Unless . . . the thieves were busy stealing something else .

A chill swept down my spine, and my stomach churned with worry.

Henrika never did anything halfway, and if she had ordered the thieves to target another item at the Vault, then their primary objective had to be something big.

What could be worth more to Henrika than the necklace she had coveted since childhood?

Iris slid her phone into her pocket, although she kept her gun aimed at my chest. “Close the case and hand it to me. No tricks, or I’ll shoot you.”

I closed the briefcase lid and stepped forward.

“Stop!” Iris barked out. “Stay where you are, and push the case over to me.”
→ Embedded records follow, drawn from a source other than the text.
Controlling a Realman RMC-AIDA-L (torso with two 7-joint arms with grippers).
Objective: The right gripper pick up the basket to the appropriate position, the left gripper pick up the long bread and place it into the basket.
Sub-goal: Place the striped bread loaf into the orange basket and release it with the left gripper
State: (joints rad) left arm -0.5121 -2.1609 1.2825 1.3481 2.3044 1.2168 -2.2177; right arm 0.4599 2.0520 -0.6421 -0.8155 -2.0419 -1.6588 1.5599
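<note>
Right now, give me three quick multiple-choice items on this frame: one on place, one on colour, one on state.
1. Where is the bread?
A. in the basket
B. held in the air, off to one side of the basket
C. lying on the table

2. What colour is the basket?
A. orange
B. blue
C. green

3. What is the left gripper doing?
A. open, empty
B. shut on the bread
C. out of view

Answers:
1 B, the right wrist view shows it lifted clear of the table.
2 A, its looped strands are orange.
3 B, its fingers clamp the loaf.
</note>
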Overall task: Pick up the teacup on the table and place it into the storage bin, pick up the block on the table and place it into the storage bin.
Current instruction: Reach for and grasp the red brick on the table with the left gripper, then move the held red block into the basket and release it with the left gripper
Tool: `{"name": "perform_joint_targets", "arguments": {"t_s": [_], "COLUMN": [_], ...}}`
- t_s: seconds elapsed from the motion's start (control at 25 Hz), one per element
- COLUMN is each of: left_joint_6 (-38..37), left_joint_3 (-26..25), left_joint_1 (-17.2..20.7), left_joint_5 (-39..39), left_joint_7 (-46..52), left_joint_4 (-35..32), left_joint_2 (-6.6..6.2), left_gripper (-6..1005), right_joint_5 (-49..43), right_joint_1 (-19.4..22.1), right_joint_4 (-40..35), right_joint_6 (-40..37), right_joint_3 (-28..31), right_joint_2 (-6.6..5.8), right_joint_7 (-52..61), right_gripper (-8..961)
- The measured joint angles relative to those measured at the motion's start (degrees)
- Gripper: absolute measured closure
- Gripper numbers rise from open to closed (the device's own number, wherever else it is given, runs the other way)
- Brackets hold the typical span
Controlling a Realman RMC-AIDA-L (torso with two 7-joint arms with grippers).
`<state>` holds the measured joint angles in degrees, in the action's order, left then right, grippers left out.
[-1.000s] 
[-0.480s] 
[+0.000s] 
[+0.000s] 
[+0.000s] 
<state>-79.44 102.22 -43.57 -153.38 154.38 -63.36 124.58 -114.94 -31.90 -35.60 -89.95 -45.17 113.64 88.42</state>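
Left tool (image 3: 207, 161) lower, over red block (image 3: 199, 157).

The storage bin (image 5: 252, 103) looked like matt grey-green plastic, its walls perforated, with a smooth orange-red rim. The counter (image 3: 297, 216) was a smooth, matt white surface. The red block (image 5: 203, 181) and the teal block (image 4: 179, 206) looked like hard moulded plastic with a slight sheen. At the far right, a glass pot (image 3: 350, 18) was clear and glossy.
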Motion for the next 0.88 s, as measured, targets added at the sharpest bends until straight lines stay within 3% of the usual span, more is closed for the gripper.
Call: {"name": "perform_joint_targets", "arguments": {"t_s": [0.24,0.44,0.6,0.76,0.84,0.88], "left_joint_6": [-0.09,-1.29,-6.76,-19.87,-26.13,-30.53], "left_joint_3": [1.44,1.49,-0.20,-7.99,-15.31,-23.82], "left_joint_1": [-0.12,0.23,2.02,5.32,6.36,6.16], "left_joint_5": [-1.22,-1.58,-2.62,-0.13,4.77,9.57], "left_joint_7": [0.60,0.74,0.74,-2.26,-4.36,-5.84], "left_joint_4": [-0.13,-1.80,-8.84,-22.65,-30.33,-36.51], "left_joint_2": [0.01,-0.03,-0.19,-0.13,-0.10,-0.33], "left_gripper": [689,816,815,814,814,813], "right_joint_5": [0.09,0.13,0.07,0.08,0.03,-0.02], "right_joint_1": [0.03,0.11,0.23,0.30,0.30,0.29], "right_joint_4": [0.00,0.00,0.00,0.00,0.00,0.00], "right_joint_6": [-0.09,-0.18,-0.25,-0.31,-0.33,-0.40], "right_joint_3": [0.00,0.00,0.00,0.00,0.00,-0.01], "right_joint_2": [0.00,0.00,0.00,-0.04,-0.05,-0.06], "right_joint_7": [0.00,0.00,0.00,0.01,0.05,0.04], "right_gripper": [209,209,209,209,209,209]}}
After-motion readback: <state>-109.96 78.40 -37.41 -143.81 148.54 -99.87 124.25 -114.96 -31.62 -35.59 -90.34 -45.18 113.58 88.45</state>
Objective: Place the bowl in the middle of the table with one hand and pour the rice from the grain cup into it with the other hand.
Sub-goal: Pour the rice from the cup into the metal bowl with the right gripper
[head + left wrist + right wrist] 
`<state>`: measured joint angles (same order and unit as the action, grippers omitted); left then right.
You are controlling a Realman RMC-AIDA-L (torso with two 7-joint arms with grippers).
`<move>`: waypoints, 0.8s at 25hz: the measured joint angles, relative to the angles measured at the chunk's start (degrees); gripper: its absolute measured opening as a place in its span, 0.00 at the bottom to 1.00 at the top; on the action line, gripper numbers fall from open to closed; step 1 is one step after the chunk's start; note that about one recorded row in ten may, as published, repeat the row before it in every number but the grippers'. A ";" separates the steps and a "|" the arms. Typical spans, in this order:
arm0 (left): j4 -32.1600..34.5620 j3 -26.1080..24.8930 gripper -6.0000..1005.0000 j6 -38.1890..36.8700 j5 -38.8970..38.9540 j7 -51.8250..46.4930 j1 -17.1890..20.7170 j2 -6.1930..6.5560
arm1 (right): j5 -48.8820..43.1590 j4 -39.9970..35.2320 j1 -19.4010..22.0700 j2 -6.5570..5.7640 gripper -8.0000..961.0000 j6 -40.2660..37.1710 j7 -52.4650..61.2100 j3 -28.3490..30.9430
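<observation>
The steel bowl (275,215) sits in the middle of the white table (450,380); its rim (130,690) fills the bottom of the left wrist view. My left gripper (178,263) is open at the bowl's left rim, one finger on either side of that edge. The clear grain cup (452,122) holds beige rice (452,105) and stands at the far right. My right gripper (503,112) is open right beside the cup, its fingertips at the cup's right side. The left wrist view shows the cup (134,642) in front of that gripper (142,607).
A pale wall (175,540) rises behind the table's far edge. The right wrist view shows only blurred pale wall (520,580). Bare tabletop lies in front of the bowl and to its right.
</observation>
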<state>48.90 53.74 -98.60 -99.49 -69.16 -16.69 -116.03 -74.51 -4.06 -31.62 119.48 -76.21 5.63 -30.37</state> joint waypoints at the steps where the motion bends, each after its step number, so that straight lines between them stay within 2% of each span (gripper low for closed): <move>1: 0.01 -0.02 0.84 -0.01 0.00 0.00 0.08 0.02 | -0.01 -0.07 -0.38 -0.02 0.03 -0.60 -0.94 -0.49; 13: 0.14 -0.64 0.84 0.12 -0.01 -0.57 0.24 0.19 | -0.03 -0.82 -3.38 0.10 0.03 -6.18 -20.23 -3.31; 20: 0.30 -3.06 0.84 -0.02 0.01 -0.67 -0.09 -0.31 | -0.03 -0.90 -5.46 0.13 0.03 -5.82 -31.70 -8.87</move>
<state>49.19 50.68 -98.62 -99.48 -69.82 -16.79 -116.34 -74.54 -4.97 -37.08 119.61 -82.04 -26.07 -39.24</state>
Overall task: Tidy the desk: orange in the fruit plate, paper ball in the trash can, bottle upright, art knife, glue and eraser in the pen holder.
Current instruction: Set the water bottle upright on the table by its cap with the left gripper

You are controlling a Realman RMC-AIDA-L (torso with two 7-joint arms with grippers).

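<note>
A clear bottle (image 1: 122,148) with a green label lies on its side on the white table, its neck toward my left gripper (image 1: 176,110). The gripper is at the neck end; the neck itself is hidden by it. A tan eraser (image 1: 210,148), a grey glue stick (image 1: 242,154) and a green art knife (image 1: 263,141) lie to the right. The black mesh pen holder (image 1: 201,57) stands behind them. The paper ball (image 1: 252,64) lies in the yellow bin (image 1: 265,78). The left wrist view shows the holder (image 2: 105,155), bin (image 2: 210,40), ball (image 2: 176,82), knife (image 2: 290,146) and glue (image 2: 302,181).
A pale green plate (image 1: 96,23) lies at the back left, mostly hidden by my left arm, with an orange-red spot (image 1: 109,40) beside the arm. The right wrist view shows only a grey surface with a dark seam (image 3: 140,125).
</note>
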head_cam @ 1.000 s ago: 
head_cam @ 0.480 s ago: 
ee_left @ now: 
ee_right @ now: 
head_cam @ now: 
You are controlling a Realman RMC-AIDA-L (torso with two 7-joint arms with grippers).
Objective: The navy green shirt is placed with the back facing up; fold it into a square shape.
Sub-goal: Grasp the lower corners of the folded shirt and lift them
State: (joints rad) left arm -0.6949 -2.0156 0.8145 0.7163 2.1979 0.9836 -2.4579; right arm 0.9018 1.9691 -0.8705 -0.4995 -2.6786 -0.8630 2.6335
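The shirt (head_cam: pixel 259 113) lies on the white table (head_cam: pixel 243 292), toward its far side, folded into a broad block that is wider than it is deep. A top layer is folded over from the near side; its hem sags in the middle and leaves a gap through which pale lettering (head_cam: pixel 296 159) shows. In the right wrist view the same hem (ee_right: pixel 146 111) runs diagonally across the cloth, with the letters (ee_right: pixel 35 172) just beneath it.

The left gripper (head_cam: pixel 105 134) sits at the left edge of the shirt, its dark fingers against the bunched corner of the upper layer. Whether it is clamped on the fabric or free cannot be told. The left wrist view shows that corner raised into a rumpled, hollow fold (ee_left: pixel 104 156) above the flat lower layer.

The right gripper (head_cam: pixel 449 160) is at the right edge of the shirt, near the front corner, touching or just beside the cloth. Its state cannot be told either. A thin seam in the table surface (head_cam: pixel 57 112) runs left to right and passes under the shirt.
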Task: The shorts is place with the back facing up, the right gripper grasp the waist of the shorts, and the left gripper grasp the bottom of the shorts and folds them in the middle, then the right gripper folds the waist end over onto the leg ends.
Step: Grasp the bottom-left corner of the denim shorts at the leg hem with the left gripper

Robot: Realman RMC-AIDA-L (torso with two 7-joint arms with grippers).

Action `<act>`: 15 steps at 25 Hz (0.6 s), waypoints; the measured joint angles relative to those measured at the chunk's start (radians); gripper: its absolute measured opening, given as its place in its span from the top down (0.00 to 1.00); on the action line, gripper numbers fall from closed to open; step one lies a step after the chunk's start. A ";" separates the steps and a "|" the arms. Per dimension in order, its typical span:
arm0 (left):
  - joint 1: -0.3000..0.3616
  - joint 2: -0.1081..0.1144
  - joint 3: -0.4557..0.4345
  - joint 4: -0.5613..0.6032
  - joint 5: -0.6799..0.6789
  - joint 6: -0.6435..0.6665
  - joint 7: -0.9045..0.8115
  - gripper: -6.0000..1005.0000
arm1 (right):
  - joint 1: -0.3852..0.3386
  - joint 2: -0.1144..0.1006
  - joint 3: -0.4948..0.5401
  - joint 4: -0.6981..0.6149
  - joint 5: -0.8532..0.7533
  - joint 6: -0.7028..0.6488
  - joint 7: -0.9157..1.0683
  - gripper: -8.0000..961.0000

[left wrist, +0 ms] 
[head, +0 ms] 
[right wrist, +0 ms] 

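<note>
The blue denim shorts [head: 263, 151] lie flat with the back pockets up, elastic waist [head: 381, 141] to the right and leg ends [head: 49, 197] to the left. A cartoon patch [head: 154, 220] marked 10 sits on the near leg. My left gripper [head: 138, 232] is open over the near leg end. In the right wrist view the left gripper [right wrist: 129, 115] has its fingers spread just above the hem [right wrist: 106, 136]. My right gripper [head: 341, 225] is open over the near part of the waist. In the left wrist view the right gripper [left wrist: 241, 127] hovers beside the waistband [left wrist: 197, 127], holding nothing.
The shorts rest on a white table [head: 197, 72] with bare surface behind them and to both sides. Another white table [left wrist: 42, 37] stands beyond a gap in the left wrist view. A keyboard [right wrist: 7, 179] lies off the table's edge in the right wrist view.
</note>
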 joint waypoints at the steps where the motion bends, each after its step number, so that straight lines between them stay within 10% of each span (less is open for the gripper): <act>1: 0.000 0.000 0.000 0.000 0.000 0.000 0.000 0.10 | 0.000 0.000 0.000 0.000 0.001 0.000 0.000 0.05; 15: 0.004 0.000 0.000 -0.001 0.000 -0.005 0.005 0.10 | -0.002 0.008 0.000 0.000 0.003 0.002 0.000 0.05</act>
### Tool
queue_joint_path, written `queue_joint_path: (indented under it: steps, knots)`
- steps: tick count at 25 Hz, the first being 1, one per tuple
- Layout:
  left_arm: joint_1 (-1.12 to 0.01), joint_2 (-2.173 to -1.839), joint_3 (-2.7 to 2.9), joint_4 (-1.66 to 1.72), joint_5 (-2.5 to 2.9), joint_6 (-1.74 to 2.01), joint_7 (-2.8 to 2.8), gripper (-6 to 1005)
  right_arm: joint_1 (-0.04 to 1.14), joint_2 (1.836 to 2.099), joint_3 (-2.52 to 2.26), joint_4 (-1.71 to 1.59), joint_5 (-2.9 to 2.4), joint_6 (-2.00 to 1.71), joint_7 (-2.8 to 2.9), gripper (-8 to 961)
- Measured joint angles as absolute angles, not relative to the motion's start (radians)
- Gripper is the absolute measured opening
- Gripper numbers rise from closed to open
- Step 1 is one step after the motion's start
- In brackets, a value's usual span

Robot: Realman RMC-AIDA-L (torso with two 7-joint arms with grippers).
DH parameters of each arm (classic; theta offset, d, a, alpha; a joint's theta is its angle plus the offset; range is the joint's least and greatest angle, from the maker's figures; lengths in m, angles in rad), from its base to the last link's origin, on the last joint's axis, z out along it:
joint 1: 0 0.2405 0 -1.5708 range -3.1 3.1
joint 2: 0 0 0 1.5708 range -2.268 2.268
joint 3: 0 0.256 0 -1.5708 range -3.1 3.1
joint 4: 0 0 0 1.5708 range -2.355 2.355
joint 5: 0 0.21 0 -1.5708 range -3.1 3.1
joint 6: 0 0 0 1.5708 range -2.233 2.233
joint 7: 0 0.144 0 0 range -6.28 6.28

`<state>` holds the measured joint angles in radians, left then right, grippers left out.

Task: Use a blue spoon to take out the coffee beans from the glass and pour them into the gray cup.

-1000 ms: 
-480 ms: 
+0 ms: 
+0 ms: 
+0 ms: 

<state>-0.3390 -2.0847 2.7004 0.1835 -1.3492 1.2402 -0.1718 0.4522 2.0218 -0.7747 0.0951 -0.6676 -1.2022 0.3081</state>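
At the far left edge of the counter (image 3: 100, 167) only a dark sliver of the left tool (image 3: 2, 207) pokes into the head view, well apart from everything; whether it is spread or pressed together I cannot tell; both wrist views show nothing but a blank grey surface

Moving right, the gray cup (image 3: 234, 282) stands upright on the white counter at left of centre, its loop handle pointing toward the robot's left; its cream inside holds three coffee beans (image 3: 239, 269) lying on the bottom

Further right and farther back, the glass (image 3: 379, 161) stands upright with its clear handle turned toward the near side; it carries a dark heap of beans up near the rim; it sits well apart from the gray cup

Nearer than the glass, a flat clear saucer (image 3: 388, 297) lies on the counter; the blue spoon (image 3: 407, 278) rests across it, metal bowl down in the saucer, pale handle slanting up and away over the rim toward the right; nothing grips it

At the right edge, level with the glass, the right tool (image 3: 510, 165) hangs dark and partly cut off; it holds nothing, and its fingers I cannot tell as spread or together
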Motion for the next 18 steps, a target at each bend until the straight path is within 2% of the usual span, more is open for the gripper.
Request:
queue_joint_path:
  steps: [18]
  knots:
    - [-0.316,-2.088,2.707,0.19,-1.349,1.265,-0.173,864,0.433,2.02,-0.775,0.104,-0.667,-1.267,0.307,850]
I grabbed hold of the briefcase and shoved it forward like I was a bartender sliding a drink over to a thirsty customer. The case slid to a stop at Iris’s end of the table.

She picked it up, then grinned. “A pleasure doing business with you, Charlotte.”

“It’s not business. Not to me. Henrika made it personal.”

Iris shrugged. “Well, that’s between you and her. Me? I’m planning to retire to a nice little tropical island.”

I shook my head. “You’re not going anywhere.”

She laughed. “In case you haven’t noticed, I’m the one with the gun.”

“Oh, I knew someone would have a gun.” I grinned. “So I brought a few toys of my own.”

Iris’s forehead creased with confusion, and her gaze flicked up and down my body, trying to spot whatever weapons I might have tucked away in my clothes.

“Execute Command Jewelry Box,” I called out in a loud voice.

Iris flinched, and her entire body tensed.

One second ticked by. Then two, three, four, five . . .

Nothing happened.

Iris’s body relaxed, although her face twisted into an ugly sneer. “I don’t know what you’re playing at, Charlotte—”

Bang!

An explosion sounded, and a cloud of bright green smoke spewed out of the briefcase.